Era Cliff contra alguien de la manada de Sam, Peter creo, y Cliff seguía perdiendo.
Observé cómo Peter atacaba a Cliff y este caía al suelo—.
¡Alto!
—grité y Peter se apartó de Cliff.
Me acerqué a Cliff y le gruñí—.
¡Transfórmate, ahora!
—gruñí.
Inmediatamente cambió a su forma humana y se puso los shorts negros de baloncesto que llevaba atados al tobillo.
—¿Sí?
—preguntó, mirando sus pies.
—¡¿Qué demonios fue eso?!
—gruñí y lo vi estremecerse.
—Lo siento, Alfa —murmuró, pero lo escuché.
—¡Concéntrate!
¡Enfócate!
¡Ahora intenta de nuevo!
—gruñí, apartándome para permitirle transformarse—.
Sé que estaba siendo duro, pero nadie lo ayudará en el campo de batalla.
Estará solo.
Observé cómo se desnudaba y luego se transformaba en su lobo.
Después Peter se acercó y pelearon, pero esta vez Cliff quedó encima.
Asentí en señal de aprobación y me alejé, observando a otros mientras entrenaban y luchaban.
Eran las 6 de la tarde y todos habían ido a descansar durante una hora porque debíamos partir a las 7.
Me acosté en la cama de una habitación de invitados, frotando el nombre de Elea en mi placa de identificación.
Este era el momento.
Iba a recuperar a Elea y finalmente matar a James.
POV de Elea
—¿Jonas?
—Miré alrededor y busqué en el bosque donde ahora me encontraba.
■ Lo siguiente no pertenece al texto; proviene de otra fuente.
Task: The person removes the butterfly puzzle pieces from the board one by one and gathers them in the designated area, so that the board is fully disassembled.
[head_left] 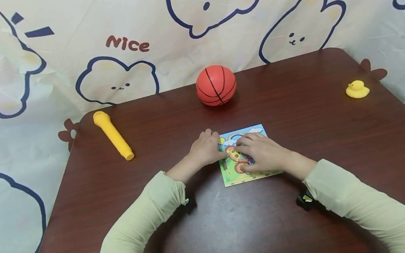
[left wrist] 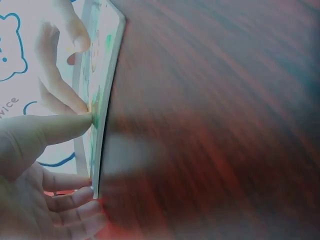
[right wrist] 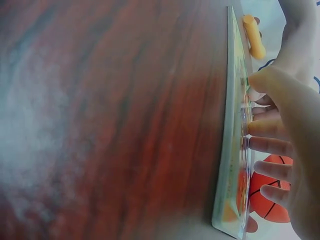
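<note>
- Roughly mid-table, a thin picture board [head_left: 234, 177] lies flat on the dark brown table [head_left: 212, 231], its near edge bare and both hands over its upper face.
- The left hand [head_left: 204, 148] is at the board's left side, thumb [left wrist: 70, 127] stretched out with its tip on the printed face.
- Its other fingers [left wrist: 70, 217] are loosely extended near the far left corner, a moderate gap between them and the thumb; whether any curl under the edge I cannot tell.
- The right hand [head_left: 263, 153] spreads over the board's right half, fingers [right wrist: 270, 145] fairly straight and fanned, thumb set well apart.
- Its foremost fingertips touch the picture, while the last two look slightly raised; I cannot tell whether any piece is pinched.
- Behind the board sits a red ball [head_left: 216, 85] with black lines.
- A yellow toy microphone [head_left: 113, 137] lies far left, a yellow duck [head_left: 357, 89] far right.
</note>
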Tool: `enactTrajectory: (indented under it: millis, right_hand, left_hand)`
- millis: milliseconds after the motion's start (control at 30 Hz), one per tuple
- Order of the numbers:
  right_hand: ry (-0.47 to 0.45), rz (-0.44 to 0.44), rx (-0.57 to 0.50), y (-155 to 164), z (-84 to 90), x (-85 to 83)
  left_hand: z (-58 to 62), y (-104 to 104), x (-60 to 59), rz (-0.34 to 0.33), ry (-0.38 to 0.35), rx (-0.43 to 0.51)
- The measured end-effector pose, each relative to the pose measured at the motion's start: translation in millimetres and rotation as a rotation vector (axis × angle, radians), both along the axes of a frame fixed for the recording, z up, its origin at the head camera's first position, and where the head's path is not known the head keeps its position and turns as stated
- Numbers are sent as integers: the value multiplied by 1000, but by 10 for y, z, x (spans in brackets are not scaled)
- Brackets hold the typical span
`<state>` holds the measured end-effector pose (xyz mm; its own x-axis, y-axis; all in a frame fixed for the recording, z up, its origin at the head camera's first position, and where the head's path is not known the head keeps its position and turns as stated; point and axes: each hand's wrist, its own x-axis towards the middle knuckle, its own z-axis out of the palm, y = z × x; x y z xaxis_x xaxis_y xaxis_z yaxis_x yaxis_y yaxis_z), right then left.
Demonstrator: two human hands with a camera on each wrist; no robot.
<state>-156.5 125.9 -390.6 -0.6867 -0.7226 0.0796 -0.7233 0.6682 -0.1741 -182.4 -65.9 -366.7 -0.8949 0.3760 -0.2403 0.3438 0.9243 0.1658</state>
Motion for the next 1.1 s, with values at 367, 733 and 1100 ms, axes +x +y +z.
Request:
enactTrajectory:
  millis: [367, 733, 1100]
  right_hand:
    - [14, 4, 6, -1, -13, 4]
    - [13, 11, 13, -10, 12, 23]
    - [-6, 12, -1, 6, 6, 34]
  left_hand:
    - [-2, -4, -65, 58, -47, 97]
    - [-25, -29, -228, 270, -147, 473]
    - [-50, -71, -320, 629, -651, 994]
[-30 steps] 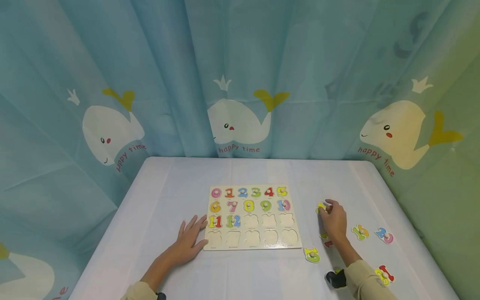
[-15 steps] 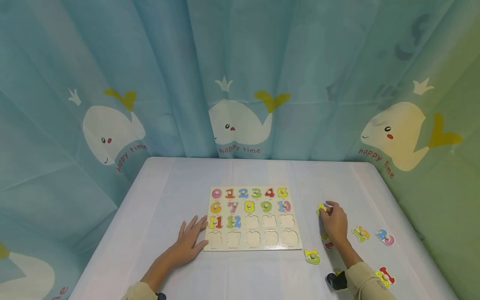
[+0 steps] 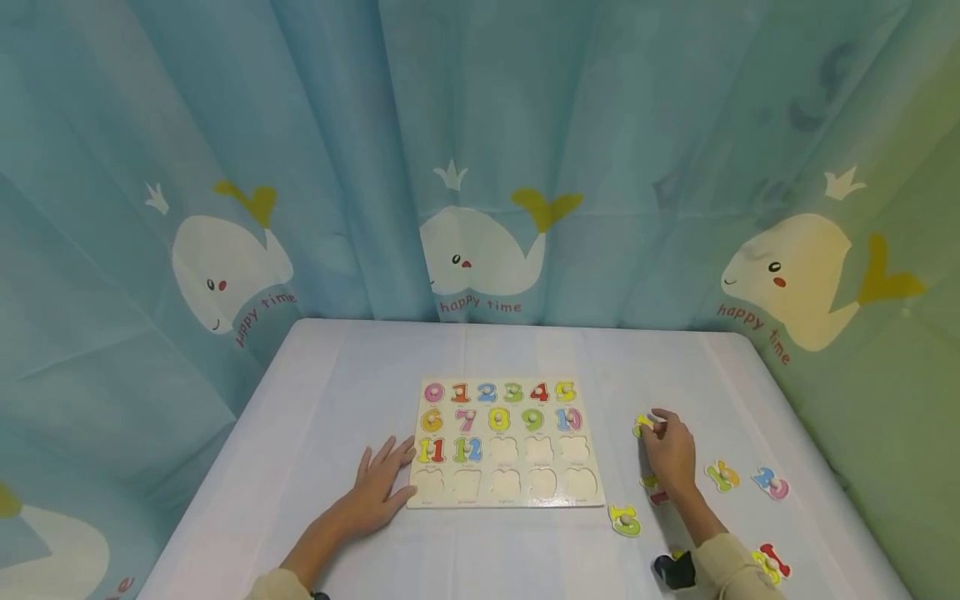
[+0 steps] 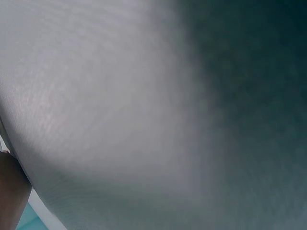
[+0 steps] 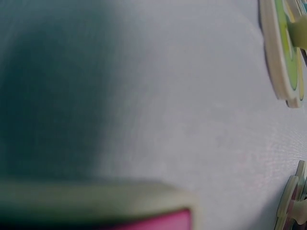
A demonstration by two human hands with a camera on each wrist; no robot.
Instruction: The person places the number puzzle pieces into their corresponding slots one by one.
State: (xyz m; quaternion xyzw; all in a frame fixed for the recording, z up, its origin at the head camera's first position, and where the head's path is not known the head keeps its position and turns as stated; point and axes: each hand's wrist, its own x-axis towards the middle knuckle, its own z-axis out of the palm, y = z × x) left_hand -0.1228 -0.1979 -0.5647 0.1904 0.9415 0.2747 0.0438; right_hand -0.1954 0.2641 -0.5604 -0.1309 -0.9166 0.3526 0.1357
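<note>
We see a small yellow number piece pinched in the grip of the right hand, held at the fingertips just above the tabletop, at about three o'clock from the puzzle board and clear of its edge. The piece is flat with a pale rim, and most of it is covered by the fingers, so we cannot read its number. The board is a pale wooden tray: coloured numbers 0 to 12 fill its top two rows and the start of the third, while the other recesses lie bare. At the board's eight o'clock corner our left hand lies flat with its grip spread, fingertips touching the board's edge. Loose pieces lie around the right hand: a yellow-green one at six o'clock from it, a red and yellow one partly hidden under the wrist, a yellow and green one and a blue and pink one at four o'clock, and a red and yellow one by the sleeve. The left wrist view shows only blurred cloth; the right wrist view shows blurred piece edges. A whale-printed curtain hangs behind.
</note>
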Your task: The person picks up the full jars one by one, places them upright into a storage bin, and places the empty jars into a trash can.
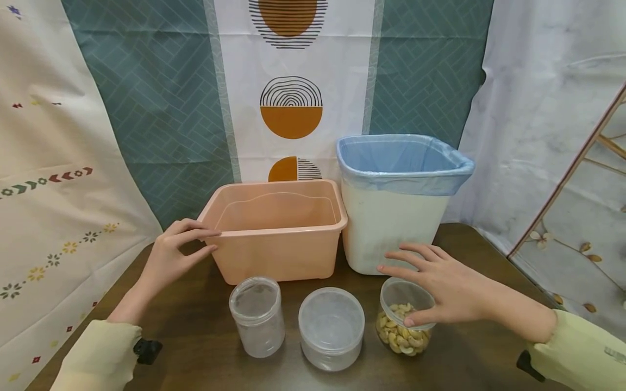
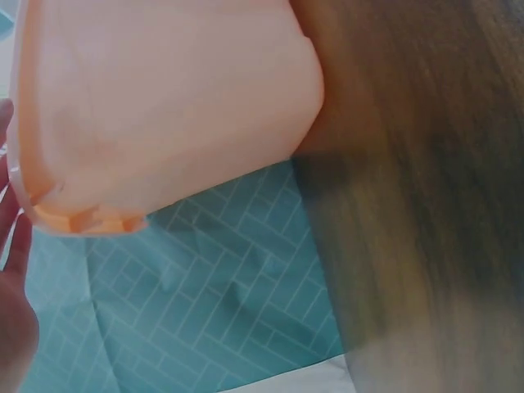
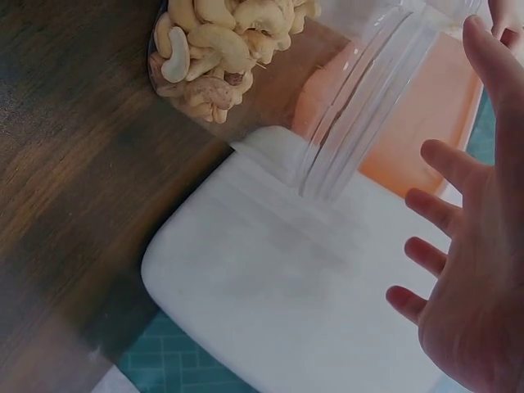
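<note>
Nearest you, the middle jar (image 1: 331,331) stands beside the cashew jar (image 1: 403,335). Your right hand (image 1: 452,288) spreads loose, empty at that jar's rim; your left hand (image 1: 168,252) touches the tub (image 1: 281,258) with relaxed fingers. For steadiness, wrap the jar's walls evenly.

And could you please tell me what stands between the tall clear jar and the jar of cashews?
In the head view, a wider clear jar stands between the tall clear jar and the jar of cashews.
</note>
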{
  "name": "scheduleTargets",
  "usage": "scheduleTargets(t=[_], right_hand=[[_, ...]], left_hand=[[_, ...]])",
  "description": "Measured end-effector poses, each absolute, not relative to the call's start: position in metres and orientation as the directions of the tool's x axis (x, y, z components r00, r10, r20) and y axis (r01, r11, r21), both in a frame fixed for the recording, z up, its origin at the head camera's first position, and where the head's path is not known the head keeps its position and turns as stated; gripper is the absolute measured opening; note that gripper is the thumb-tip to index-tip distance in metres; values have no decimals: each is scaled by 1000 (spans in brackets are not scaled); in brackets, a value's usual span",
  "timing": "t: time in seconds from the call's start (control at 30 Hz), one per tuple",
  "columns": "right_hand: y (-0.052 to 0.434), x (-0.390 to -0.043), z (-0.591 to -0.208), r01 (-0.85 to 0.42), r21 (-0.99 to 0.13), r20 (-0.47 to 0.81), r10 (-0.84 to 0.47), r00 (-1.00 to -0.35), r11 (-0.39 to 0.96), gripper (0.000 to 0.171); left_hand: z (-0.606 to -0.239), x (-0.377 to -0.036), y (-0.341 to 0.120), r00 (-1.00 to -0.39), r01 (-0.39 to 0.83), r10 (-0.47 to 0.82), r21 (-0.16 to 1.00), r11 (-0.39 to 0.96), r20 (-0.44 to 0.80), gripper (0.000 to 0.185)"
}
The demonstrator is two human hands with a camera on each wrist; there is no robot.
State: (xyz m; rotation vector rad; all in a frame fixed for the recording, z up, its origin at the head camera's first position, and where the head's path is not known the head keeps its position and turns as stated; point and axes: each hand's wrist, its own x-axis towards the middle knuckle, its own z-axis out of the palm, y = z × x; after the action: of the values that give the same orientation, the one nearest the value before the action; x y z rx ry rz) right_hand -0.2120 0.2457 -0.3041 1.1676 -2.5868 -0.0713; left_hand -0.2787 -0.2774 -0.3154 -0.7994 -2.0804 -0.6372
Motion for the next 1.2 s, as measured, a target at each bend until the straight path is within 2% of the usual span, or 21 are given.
scheduleTargets(t=[0.33,0.57,0.83,0.97,1.2], right_hand=[[245,-211,-305,-743,120,176,-751,-637,659,86],[245,-213,-305,-753,83,83,-757,-648,653,85],[244,-219,-298,-772,-41,-14,-773,-634,634,88],[243,-222,-293,-765,-94,-70,-771,-633,637,86],[238,-226,-278,-778,-96,-132,-783,-608,621,91]], left_hand=[[-324,-286,-270,-443,731,210,215,647,872,34],[-323,-285,-272,-493,693,201,242,679,846,31],[-324,-283,-271,-480,693,193,235,682,856,32],[-325,-283,-270,-499,690,187,257,677,846,31],[-328,-284,-268,-510,680,175,271,682,842,31]])
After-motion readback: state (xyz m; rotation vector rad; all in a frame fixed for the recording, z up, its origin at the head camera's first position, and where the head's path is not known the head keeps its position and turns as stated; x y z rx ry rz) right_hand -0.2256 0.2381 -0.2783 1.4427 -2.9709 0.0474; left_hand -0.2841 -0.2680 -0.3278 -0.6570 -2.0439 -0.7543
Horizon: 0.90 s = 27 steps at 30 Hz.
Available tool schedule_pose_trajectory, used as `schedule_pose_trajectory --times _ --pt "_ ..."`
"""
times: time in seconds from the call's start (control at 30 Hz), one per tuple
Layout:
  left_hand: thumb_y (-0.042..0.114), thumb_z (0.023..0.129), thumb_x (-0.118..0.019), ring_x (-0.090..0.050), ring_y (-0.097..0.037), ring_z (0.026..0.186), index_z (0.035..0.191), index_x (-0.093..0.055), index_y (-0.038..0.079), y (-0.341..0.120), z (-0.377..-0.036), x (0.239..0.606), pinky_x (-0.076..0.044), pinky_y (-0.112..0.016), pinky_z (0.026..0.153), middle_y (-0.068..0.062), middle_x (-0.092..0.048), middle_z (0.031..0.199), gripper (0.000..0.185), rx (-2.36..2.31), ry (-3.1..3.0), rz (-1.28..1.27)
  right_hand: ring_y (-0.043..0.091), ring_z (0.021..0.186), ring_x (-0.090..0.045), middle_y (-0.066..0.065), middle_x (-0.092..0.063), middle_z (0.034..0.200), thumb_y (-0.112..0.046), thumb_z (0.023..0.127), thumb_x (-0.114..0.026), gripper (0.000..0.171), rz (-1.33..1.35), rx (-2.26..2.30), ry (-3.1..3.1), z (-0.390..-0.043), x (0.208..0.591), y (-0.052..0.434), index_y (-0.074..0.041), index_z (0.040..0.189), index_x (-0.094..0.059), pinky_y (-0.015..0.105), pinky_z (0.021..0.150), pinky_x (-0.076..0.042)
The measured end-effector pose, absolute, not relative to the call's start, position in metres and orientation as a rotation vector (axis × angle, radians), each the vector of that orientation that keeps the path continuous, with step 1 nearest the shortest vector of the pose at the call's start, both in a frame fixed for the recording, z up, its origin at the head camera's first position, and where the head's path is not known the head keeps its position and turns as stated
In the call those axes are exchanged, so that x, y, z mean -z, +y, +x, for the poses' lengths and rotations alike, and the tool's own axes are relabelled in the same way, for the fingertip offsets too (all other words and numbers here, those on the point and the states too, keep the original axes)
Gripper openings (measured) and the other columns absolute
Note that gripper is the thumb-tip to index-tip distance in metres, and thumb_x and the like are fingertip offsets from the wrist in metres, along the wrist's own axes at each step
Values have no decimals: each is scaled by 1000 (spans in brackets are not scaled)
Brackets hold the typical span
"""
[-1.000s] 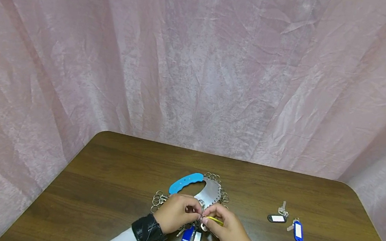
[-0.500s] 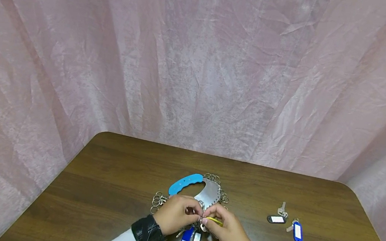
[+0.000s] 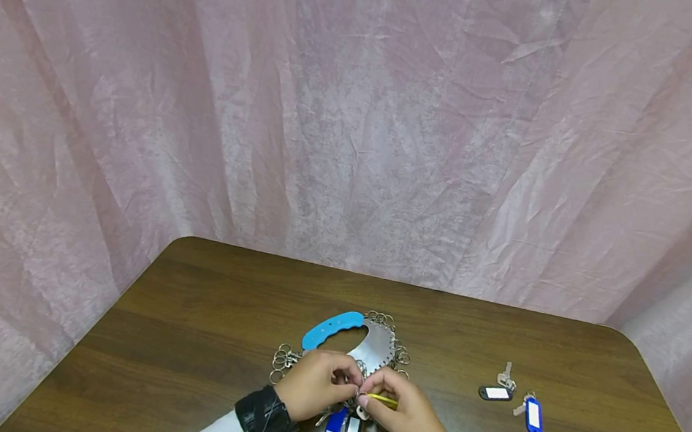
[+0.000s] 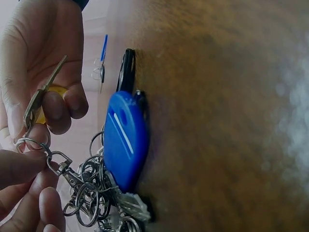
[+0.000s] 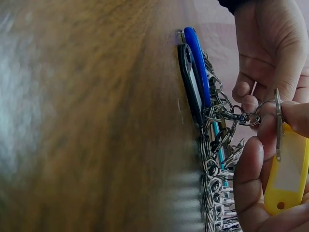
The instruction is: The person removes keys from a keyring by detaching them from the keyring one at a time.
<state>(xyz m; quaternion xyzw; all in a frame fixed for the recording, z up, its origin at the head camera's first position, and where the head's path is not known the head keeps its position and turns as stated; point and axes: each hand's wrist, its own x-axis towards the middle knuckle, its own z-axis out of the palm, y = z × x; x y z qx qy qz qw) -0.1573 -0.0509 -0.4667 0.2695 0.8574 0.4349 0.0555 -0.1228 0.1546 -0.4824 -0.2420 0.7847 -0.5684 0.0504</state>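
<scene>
1. The right hand [image 3: 410, 421] is pinching a smooth yellow plastic tag [image 5: 288, 175] with a flat metal key [image 4: 39, 99], low in the frame's centre.
2. The left hand [image 3: 317, 382] is pinching a metal clip [image 4: 60, 163] hooked to the key's thin wire ring [image 4: 30, 143], between both fingertips.

The counter [image 3: 202, 343] is dark brown wood with a streaked grain. Behind it hangs a crinkled pale pink curtain [image 3: 360, 115]. A flat silver metal plate [image 3: 377, 344] carries a bright blue plastic handle [image 3: 332, 328] and grey steel rings. A yellow plastic key tag [image 5: 286, 174] has a pale label window. A blue plastic tag [image 4: 126, 140] bears a white stripe, and a black plastic tag [image 5: 189, 82] lies beside it. Farther right lie a black tag with a white label [image 3: 496, 393] and a blue tag with a white label [image 3: 533, 416].
</scene>
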Motion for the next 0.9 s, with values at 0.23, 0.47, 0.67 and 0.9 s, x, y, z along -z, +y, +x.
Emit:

No sé cómo llegué aquí ni cuándo—.
¡¿Jonas?!
—llamé de nuevo, más fuerte esta vez.
De repente algo me derribó y fui empujada de espaldas con alguien encima de mí.
Grité pero cuando vi quién era, me calmé y sonreí.
Era Jonas y se veía mejor que nunca.
Se cernía sobre mí, sonriendo como un maníaco.
—Te extrañé —susurró, inclinándose lentamente para besarme apasionadamente.
Nos besamos y cuando necesité aire, él trazó besos bajando hasta mi cuello derecho, besando mi marca antes de gruñir.
Estaba confundida pero cuando regresó, grité.
Era Chris.
Me sonrió con malicia y me dio una fuerte bofetada en la mejilla derecha.
Abrí los ojos de golpe y respiré pesadamente.
Solo fue un sueño.
Miré alrededor y descubrí que estaba de vuelta en mi celda, encadenada a la pared y de pie.
Miré hacia la celda de Kim y me sentí aliviada al ver a Kim durmiendo allí, pero parecía más delgada que antes.
Fruncí el ceño y miré mi propio cuerpo.
Yo también había perdido un par de kilos y ahora carecía de curvas.
Levanté la vista cuando escuché que se abría un cerrojo y me sorprendió ver a Sarah abriendo la puerta de mi celda.
No la había visto en mucho tiempo.
—Shhh —puso un dedo en sus labios y lentamente se acercó a mí.
Me indicó que abriera la mano y cuando lo hice, colocó algo en ella—.
Es la llave.
Sabrás cuándo usarla —susurró antes de salir y cerrar mi celda de nuevo—.
Esta noche —murmuró antes de salir de vista.
¿Me dio la llave?
¿Significa eso que está de mi lado?
Sonreí y jugueteé con la llave, pero no podía meterla en la cerradura.
Gruñí frustrada, pero entonces sus palabras resonaron en mi oído.
«Sabrás cuándo usarla».
No tenía sentido para mí, así que simplemente la sostuve dentro de mi puño, contenta de tenerla.